Il n'est pas rare de trouver dans les entreprises textiles ou dans les usines fabriquant des jouets, des conditions de travail dignes du 19ème siècle, avec des journées de 15 à 20 heures de travail, des salariés qui couchent sur place dans des dortoirs, parfois même sont enfermés par leur patron dans l'usine.

Le nombre des accidents du travail progresse sans cesse. Dans les mines de charbon du Nord-Est de la Chine, en 2002, 3500 travailleurs sont morts en six mois. Et les chiffres réels sont certainement plus élevés, car les propriétaires de mines cherchent à dissimuler les accidents.

Les conditions de vie de la population laborieuse se sont dégradées d'autant plus que les entreprises publiques assuraient aussi le logement, le chauffage, l'école, les soins médicaux et la retraite.
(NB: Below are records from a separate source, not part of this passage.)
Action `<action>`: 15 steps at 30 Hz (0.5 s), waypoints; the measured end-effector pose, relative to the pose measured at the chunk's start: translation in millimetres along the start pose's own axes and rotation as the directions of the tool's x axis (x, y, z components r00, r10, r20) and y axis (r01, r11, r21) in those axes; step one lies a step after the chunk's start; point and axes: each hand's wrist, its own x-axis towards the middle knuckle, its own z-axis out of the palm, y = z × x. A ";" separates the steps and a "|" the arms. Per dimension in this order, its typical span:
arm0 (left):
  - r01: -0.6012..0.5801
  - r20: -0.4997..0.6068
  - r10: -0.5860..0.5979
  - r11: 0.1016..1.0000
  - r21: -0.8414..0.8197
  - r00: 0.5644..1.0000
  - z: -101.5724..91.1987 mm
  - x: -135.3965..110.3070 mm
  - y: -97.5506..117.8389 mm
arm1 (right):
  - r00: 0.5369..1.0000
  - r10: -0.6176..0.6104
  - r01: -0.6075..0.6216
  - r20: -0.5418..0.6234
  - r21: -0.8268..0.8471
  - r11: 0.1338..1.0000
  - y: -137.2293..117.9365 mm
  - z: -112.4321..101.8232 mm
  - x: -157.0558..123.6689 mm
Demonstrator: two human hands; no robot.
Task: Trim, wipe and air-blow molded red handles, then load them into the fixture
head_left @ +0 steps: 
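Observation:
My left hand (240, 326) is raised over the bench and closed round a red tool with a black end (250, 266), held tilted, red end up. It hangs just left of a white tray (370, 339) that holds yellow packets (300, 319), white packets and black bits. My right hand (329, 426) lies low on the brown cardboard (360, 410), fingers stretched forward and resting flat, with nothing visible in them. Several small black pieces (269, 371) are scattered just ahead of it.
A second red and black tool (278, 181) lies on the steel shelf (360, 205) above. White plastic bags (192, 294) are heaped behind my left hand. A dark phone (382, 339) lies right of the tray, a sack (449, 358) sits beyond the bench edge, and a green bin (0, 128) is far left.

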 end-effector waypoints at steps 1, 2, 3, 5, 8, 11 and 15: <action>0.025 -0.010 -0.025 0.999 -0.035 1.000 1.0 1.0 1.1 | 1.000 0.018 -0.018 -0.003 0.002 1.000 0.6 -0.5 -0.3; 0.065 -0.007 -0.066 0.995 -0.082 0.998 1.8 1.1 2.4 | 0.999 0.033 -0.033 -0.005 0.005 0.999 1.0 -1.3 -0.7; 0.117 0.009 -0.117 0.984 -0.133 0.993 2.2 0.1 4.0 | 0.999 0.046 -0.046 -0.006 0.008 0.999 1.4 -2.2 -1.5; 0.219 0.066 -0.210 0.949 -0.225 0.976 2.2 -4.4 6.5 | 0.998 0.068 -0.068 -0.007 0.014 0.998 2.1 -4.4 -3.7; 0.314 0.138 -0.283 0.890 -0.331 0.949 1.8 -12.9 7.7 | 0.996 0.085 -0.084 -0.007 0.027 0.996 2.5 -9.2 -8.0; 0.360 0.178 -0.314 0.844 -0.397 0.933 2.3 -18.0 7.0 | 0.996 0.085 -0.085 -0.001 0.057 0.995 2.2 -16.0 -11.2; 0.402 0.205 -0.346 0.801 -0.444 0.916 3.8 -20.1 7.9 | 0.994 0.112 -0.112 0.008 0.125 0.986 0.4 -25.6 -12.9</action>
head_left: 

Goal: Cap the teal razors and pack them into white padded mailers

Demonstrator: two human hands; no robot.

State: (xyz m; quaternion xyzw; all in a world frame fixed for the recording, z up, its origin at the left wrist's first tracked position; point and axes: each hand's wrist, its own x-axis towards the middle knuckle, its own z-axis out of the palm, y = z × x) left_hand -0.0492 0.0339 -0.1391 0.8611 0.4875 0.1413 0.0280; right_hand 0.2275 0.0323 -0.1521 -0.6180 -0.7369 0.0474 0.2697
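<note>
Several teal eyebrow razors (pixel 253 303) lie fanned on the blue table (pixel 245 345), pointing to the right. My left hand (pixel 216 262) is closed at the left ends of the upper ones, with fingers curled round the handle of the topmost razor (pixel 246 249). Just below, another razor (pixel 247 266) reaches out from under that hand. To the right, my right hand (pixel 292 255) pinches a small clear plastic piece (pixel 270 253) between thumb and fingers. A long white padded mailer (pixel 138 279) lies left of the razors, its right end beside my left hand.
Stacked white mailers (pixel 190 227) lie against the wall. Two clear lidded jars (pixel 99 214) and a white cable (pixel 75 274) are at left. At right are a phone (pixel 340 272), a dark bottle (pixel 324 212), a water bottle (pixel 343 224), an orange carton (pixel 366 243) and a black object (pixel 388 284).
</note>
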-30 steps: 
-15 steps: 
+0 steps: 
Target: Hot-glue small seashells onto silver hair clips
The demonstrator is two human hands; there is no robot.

En avril 2002, un représentant de la Mongolie déclarait que la situation des travailleurs licenciés dans sa région était désespérée, certains en étant réduits à voler de la nourriture pour cochons ou à vendre leur sang pour survivre.

Le principal problème des dirigeants chinois, et des investisseurs étrangers, c'est le risque que cette situation dramatique débouche sur une explosion sociale, que la classe ouvrière de Chine parvienne à s'organiser suffisamment pour battre en brèche la surexploitation dont elle est victime. Si tel était le cas, il y a fort à parier que le pays n'apparaîtrait plus aux patrons français, ou aux autres, comme aussi "accueillant". Mais c'est ce que l'on peut souhaiter de mieux aux travailleurs et aux couches populaires de Chine.